··· The data

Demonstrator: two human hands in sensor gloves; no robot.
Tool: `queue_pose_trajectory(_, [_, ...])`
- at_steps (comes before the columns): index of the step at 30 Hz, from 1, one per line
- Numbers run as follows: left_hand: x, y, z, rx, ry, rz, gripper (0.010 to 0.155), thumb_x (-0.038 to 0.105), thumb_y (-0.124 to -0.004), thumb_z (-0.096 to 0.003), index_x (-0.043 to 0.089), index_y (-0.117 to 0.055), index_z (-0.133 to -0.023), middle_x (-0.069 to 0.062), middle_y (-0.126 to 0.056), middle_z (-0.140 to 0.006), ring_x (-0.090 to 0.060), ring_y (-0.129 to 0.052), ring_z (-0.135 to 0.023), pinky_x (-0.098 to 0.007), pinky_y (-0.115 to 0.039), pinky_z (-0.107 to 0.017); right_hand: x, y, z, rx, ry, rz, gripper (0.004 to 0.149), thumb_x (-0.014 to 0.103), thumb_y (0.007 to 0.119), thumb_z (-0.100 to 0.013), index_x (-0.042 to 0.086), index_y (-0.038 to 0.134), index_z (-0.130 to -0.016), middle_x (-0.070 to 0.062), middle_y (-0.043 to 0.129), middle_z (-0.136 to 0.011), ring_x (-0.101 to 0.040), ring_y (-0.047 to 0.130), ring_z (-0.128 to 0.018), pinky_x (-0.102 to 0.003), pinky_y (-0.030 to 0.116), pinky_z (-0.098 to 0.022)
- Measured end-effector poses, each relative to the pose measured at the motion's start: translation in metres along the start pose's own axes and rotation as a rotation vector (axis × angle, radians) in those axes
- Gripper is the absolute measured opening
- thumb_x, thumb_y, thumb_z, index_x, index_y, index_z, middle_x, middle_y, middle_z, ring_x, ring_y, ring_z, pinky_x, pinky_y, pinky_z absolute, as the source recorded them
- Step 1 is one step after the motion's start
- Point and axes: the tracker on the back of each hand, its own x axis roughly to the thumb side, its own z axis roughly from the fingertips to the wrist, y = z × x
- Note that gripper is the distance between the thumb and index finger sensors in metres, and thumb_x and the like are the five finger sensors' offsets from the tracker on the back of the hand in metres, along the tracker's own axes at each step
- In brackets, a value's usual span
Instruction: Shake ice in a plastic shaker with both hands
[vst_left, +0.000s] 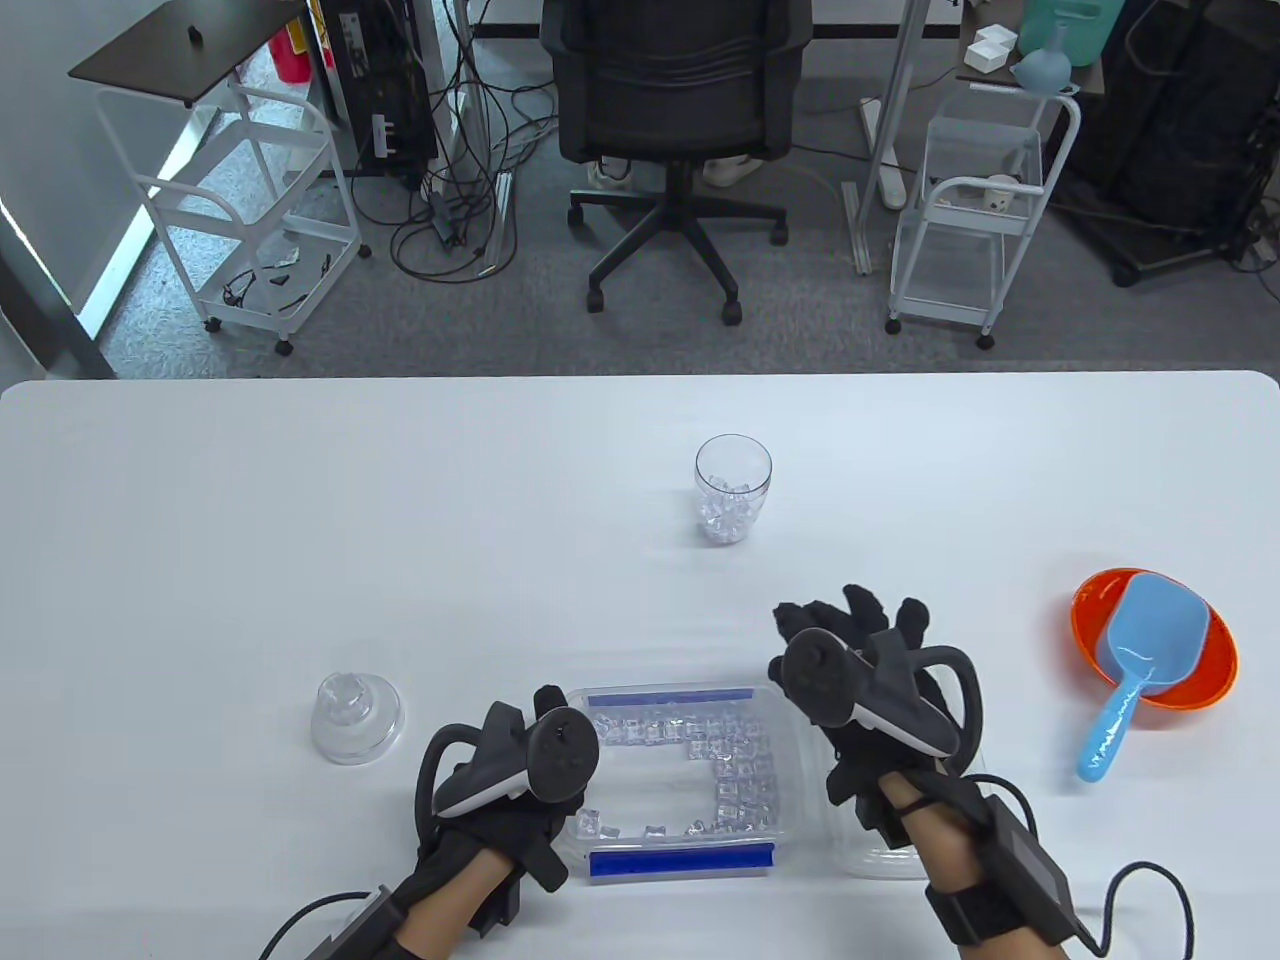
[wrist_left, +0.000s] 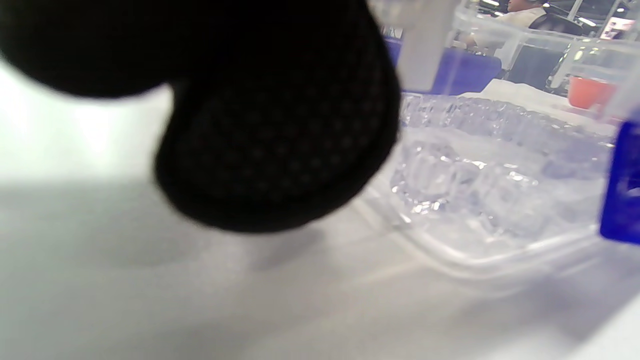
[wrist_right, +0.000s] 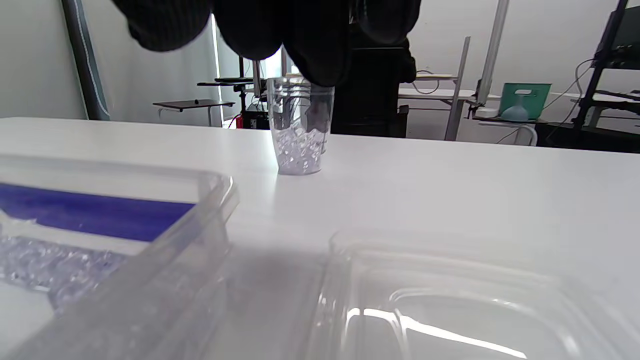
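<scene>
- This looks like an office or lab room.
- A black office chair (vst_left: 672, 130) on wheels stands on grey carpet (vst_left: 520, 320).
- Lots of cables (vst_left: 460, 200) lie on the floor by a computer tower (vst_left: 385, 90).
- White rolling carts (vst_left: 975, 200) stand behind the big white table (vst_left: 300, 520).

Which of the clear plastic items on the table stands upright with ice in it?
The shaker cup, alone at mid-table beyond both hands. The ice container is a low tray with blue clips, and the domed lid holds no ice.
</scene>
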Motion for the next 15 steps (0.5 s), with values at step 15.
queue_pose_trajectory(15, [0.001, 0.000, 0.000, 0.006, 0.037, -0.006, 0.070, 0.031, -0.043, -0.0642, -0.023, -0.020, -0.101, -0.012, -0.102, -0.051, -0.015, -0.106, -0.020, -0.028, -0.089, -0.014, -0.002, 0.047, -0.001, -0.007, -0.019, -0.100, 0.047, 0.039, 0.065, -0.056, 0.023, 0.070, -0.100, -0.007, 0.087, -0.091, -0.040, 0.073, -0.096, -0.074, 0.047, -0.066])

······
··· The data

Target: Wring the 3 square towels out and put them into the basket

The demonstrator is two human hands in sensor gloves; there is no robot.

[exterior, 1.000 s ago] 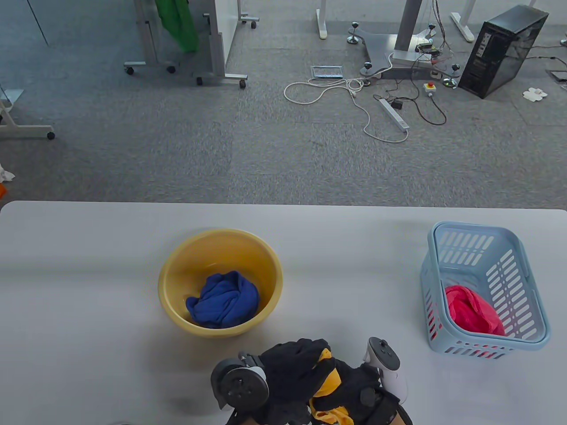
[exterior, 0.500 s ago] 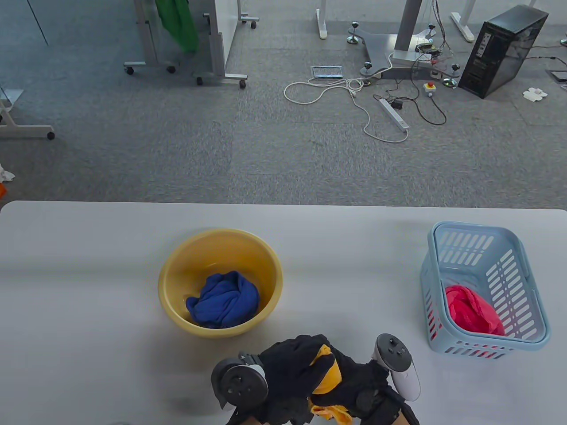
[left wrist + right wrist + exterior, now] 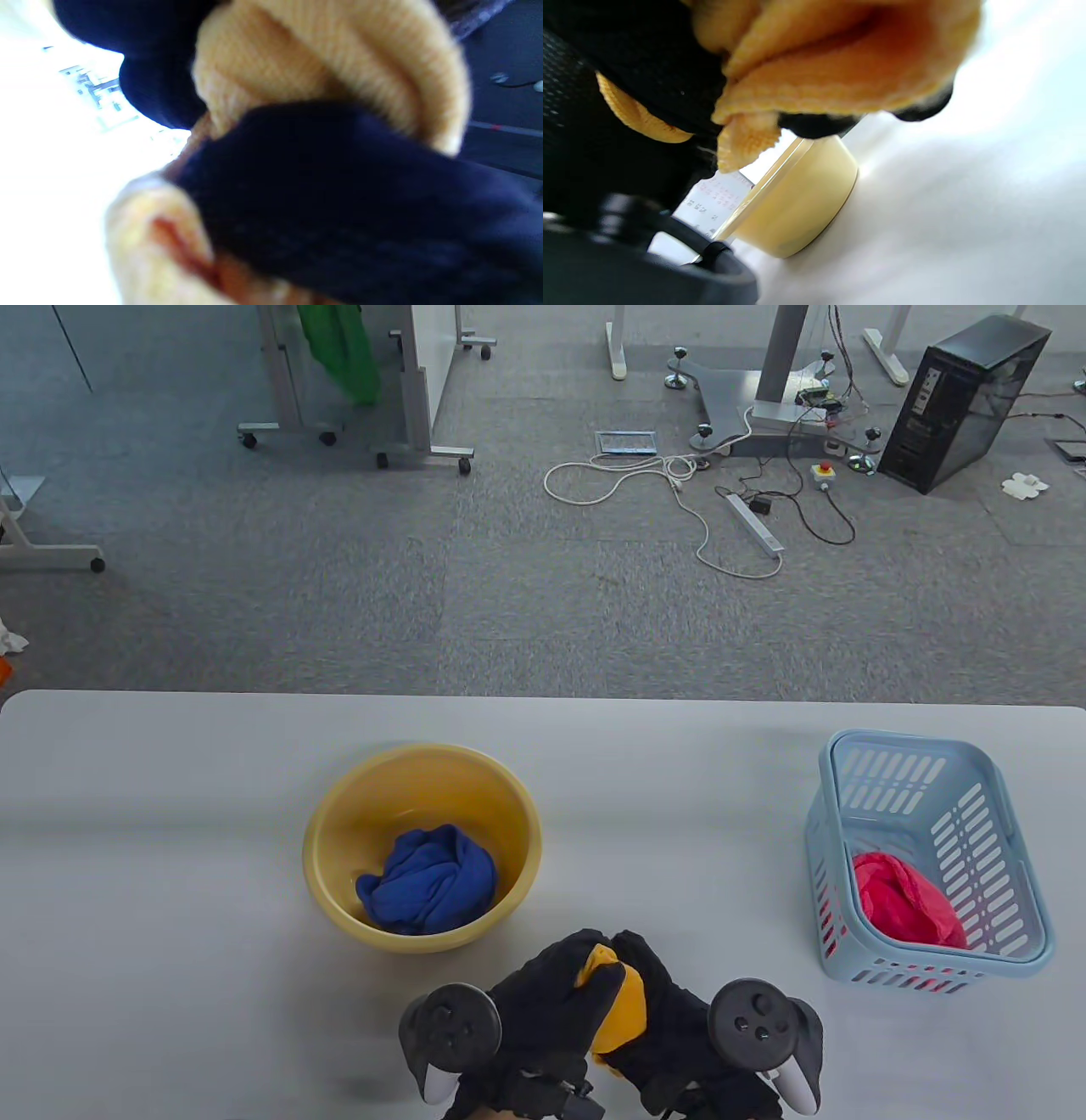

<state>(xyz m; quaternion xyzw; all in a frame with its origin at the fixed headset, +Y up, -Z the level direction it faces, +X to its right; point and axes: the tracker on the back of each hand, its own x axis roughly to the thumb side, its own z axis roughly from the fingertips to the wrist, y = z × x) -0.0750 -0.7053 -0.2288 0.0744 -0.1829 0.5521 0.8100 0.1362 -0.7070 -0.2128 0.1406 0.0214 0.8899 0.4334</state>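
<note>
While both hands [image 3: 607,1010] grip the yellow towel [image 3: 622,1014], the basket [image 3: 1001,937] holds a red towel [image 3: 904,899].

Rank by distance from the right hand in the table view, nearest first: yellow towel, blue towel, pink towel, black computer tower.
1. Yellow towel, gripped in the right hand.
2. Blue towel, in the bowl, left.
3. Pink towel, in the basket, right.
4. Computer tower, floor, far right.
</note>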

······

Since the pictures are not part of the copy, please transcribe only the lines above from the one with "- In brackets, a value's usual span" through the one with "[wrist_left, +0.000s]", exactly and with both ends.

- In brackets, a value's usual span
Instruction: Shake ice in a plastic shaker with both hands
[vst_left, +0.000s] 
[wrist_left, +0.000s] 

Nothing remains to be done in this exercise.